The move is the first official action from FTX CEO John Ray against the company’s previous management. suit foot In the United States Bankruptcy Court for the District of Delaware, it is seeking to recover the money spent during the acquisition.

FTX is suing SBF and its inner circle

According to the court document, the plaintiffs accused the former management of taking advantage of FTX Group’s lack of controls and record-keeping to inflate Embed’s valuation and intentionally buying the platform for more than it was worth.

The defendants, who are directed to FTX Insiders, did little due diligence on Embed, because they prioritized speed above everything else in the transaction. They agreed to all terms proposed during negotiations by Michael Giles, Embed’s founder and CEO, who was also the sole representative.

Giles walked away from the deal with approximately $157 million and an “exorbitant and unjustified retention premium” as an incentive to quickly complete the sale.

FTX began acquisition negotiations with Giles at the end of March 2022. By mid-April of the same year, the two parties signed a “Memorandum of Terms”, allocating an enterprise $220 million to Embed with a $75 million retention bonus for platform employees, including $55 million in platform employees. for Giles.

However, when the deal was finalized in September — just weeks before FTX Group went bankrupt — FTX insiders had spent more than $248 million to acquire Embed. The plaintiffs allege that while the deal took about six months, the basic terms were negotiated and agreed upon within two weeks.

FTX seeks $250 million in recovery

Further, plaintiffs charged SBF, Singh, and Wang with causing the bankrupt entity to issue simple stock future agreements (SAFEs), which can be converted into common stock if it files for Chapter 11 bankruptcy.
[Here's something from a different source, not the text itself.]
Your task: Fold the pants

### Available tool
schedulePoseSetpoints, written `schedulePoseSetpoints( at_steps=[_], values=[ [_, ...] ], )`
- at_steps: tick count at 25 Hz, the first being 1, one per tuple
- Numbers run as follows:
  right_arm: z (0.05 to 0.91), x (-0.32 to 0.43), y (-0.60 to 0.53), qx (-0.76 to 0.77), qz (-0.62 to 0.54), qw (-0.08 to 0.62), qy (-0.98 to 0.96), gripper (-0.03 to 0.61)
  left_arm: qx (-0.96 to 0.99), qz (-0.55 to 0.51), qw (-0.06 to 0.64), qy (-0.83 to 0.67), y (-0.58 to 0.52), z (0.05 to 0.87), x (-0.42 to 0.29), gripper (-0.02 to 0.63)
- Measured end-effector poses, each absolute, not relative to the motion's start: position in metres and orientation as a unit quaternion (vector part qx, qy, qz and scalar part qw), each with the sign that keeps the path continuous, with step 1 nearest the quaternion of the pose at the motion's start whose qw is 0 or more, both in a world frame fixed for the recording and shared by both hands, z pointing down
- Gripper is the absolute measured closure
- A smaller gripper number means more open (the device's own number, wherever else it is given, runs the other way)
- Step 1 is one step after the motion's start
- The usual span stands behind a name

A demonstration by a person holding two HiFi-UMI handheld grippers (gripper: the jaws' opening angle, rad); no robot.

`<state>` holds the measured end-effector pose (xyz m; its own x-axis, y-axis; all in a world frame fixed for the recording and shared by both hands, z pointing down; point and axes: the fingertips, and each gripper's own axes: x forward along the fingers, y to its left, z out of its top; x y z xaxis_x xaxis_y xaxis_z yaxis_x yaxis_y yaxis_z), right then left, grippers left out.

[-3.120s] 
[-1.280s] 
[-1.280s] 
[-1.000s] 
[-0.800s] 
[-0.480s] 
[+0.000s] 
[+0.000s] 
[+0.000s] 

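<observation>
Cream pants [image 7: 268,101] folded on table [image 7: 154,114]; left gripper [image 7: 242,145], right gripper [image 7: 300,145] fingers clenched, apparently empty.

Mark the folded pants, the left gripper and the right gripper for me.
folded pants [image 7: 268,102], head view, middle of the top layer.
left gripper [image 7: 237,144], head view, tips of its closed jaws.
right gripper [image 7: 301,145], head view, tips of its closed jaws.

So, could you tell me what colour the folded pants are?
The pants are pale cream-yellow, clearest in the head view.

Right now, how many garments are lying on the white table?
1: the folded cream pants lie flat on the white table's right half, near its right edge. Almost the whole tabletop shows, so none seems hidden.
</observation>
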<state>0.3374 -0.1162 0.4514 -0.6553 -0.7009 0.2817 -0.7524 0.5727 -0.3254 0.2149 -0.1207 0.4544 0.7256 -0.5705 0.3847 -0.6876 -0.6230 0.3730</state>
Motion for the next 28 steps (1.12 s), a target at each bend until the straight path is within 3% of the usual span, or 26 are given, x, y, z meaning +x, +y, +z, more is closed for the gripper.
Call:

Ray is seeking through his attorney to have the safe deposits canceled and to recover the money spent during the Embed acquisition. The plaintiffs also asked the court to order the defendants to bear the legal costs of the lawsuit.

Meanwhile, the plaintiffs too foot Deduction action against Giles, employees and former shareholders of Embed. Some of his past stockholders include Silicon Valley venture capital firms such as Y Combinator, Bain Capital Ventures, and 9 Yards.